BB - When they say a monster, do they mean it's going to be an extraordinarily successful year for drag racing?
CP - No, it's going to be a challenging one.
BB - Oh, I agree. So right now, I know that I disappointed a lot of people. I know what I have done. I am Wally World and all of the Griswolds that we're going to make their annual trip to Wally World are finding out that the park's closed. And so I've got lots of Clark Griswold families that are very disappointed. The support has been overwhelming, but they're disappointed. And I get it.
And so I have to come out next year better than I've ever been before. Our service needs to be better. Our facility needs to be better. We have got to be better than we've ever been before. I believe that next year will be very financially challenging because right now everybody has CARE's act money, everybody has stimulus money. We've slapped a big red tube of lipstick on a pig and come August when all that money dries up, and people are going to be out looking for jobs, and all of that cash goes away, I think it's going to be scary. At least that's how I'm going to plan. And I can be pleasantly surprised if I'm wrong.
So we have got to be better. We have got to excel in every area, and we're going to need to be sensitive to pricing. I'm going to advocate roll back pricing next year. Any businessman or businesswoman who says, "You know what? I'm going to have to raise my prices next year to overcome a loss from 2020," is going to find themselves hurting for sure.
So I think next year is going to be a tough year. Let me say this too, Bobby. All my economic indicators were that this year, 2020, would have been an off the charts successful year.
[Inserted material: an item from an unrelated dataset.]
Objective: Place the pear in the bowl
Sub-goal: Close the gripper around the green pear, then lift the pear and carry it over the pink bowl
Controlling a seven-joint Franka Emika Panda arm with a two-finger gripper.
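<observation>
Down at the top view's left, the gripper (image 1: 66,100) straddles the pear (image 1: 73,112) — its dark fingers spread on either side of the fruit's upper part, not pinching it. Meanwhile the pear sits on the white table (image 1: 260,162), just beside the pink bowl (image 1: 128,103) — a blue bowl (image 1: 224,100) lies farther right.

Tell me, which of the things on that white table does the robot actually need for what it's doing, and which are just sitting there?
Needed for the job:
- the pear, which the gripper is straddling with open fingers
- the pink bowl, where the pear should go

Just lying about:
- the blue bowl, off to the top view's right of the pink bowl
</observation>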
Ticket sales for the national event in March were up eight-and-a-half percent, ticket sales for Night Under Fire were up double digits. I don't remember the exact number. Sponsor sales were up. The wind was at our back. The economy was strong. I was incredibly optimistic about this year. So I am going to go into 2021 with the exact opposite mindset, and maybe I'll be pleasantly surprised, but I won't be unprepared. I can damn well assure you that.